# Prompt
Type out the lines below exactly, pictures excluded.

# Data below
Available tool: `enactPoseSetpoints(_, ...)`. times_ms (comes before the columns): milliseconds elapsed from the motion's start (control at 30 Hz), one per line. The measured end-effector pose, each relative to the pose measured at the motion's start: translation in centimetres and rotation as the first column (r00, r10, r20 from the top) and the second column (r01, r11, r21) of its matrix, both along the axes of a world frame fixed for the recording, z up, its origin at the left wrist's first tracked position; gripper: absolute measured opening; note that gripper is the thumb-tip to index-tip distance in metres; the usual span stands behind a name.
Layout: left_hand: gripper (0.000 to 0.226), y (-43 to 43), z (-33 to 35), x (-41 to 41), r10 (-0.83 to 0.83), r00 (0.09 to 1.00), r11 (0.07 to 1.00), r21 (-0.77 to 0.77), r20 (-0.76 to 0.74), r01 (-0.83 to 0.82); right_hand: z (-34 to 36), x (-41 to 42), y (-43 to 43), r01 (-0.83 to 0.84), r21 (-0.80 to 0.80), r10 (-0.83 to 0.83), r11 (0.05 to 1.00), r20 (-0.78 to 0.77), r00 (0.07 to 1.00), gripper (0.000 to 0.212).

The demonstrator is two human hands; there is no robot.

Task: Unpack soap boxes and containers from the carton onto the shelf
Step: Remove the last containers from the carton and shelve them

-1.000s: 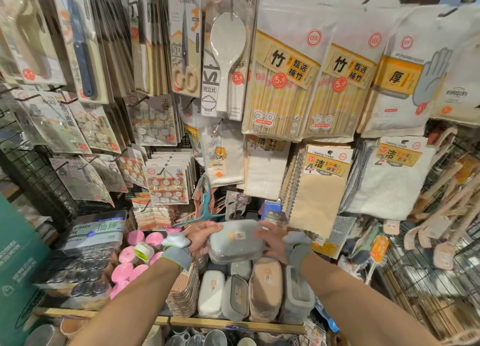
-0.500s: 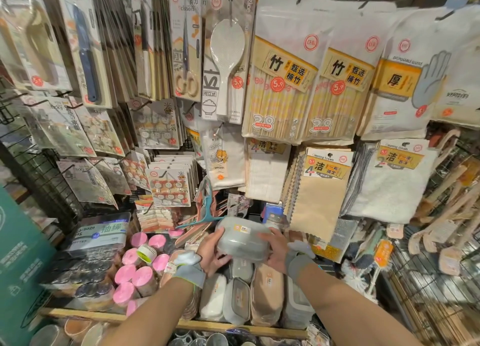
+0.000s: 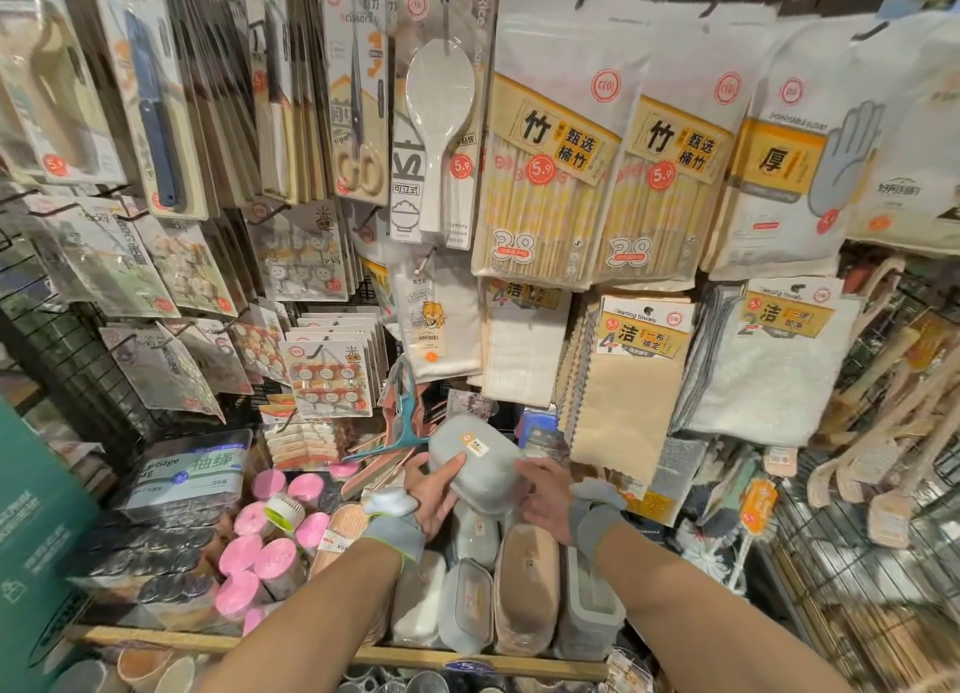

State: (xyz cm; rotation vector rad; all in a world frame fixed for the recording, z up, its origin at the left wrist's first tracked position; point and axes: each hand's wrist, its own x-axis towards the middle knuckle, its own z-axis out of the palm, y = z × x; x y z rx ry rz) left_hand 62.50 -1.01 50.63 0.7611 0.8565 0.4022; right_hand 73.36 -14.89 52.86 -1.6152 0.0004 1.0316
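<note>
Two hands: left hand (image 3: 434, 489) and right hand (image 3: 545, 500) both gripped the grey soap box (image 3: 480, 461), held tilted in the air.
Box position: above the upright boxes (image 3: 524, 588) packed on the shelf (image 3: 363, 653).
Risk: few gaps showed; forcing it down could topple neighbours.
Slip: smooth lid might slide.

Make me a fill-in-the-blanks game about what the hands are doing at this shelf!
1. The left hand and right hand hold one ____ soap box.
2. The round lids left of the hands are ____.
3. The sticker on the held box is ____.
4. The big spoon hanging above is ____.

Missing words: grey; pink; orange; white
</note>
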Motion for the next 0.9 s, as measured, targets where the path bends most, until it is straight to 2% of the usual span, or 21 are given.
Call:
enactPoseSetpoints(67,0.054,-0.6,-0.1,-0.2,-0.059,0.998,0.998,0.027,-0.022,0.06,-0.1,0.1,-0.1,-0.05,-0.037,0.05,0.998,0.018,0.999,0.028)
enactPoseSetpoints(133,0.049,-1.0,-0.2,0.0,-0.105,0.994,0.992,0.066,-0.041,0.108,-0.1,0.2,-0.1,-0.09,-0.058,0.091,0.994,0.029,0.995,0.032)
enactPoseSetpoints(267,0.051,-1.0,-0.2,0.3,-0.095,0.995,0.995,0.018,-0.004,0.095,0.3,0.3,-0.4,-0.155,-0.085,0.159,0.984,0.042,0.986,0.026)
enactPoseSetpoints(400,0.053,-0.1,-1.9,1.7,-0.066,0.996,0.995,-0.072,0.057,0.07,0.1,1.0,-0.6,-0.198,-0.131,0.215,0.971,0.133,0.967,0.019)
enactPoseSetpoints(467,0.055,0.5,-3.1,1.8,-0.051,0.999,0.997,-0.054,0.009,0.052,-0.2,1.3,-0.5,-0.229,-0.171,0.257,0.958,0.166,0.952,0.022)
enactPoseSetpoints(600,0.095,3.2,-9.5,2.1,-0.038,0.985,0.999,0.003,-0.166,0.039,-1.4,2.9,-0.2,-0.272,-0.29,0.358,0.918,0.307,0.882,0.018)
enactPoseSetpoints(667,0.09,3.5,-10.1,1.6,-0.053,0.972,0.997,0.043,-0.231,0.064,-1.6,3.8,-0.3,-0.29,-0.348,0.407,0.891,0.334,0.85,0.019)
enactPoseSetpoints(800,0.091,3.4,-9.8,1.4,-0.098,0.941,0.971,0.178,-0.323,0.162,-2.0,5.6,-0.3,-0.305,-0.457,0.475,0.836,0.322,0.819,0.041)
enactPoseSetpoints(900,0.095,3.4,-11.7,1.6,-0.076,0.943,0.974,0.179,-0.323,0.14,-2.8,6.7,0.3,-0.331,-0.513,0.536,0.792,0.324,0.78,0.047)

# Solution for this problem
Available tool: `enactPoseSetpoints(_, ...)`. times_ms (comes before the columns): milliseconds elapsed from the motion's start (control at 30 Hz), one per line. The measured end-effector pose, each relative to the pose measured at the motion's start: translation in centimetres and rotation as the first column (r00, r10, r20 from the top) and the second column (r01, r11, r21) of its matrix, both along the axes of a world frame fixed for the recording, z up, its origin at the left wrist's first tracked position; gripper: absolute measured opening; note that gripper is the thumb-tip to index-tip distance in metres; the usual span stands behind a name.
Layout: left_hand: gripper (0.000 to 0.226), y (-43 to 43), z (-33 to 35), x (-41 to 41), r10 (-0.83 to 0.83), r00 (0.09 to 1.00), r11 (0.07 to 1.00), r21 (-0.77 to 0.77), r20 (-0.76 to 0.74), r01 (-0.83 to 0.82); right_hand: z (-34 to 36), x (-41 to 42), y (-43 to 43), r01 (-0.83 to 0.84), r21 (-0.80 to 0.80), r10 (-0.83 to 0.83), r11 (0.05 to 1.00), r20 (-0.78 to 0.77), r00 (0.07 to 1.00), gripper (0.000 to 0.212).

The demonstrator is two human hands; there is no robot.

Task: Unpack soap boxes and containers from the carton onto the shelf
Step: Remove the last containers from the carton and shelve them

-1.000s: 
-0.500s: 
+0.000s: 

State: (xyz cm; rotation vector rad; all in a world frame fixed for the recording, z up, its origin at the left wrist's first tracked position; point and axes: each hand's wrist, its own x-axis towards the middle knuckle, its own z-axis out of the palm, y = z × x; x y z rx ry rz) left_hand 62.50 -1.01 50.63 0.7611 0.8565 0.4022; right_hand 73.36 -14.89 52.86 -1.6152 0.0004 1.0316
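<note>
Two hands: left hand (image 3: 434, 489) and right hand (image 3: 545, 500) both gripped the grey soap box (image 3: 480, 461), held tilted in the air.
Box position: above the upright boxes (image 3: 524, 588) packed on the shelf (image 3: 363, 653).
Risk: few gaps showed; forcing it down could topple neighbours.
Slip: smooth lid might slide.

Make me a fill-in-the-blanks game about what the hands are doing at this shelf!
1. The left hand and right hand hold one ____ soap box.
2. The round lids left of the hands are ____.
3. The sticker on the held box is ____.
4. The big spoon hanging above is ____.

Missing words: grey; pink; orange; white
</note>
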Motion for the next 0.9 s, as measured, targets where the path bends most, until it is straight to 2% of the usual span, or 21 are given.
Call:
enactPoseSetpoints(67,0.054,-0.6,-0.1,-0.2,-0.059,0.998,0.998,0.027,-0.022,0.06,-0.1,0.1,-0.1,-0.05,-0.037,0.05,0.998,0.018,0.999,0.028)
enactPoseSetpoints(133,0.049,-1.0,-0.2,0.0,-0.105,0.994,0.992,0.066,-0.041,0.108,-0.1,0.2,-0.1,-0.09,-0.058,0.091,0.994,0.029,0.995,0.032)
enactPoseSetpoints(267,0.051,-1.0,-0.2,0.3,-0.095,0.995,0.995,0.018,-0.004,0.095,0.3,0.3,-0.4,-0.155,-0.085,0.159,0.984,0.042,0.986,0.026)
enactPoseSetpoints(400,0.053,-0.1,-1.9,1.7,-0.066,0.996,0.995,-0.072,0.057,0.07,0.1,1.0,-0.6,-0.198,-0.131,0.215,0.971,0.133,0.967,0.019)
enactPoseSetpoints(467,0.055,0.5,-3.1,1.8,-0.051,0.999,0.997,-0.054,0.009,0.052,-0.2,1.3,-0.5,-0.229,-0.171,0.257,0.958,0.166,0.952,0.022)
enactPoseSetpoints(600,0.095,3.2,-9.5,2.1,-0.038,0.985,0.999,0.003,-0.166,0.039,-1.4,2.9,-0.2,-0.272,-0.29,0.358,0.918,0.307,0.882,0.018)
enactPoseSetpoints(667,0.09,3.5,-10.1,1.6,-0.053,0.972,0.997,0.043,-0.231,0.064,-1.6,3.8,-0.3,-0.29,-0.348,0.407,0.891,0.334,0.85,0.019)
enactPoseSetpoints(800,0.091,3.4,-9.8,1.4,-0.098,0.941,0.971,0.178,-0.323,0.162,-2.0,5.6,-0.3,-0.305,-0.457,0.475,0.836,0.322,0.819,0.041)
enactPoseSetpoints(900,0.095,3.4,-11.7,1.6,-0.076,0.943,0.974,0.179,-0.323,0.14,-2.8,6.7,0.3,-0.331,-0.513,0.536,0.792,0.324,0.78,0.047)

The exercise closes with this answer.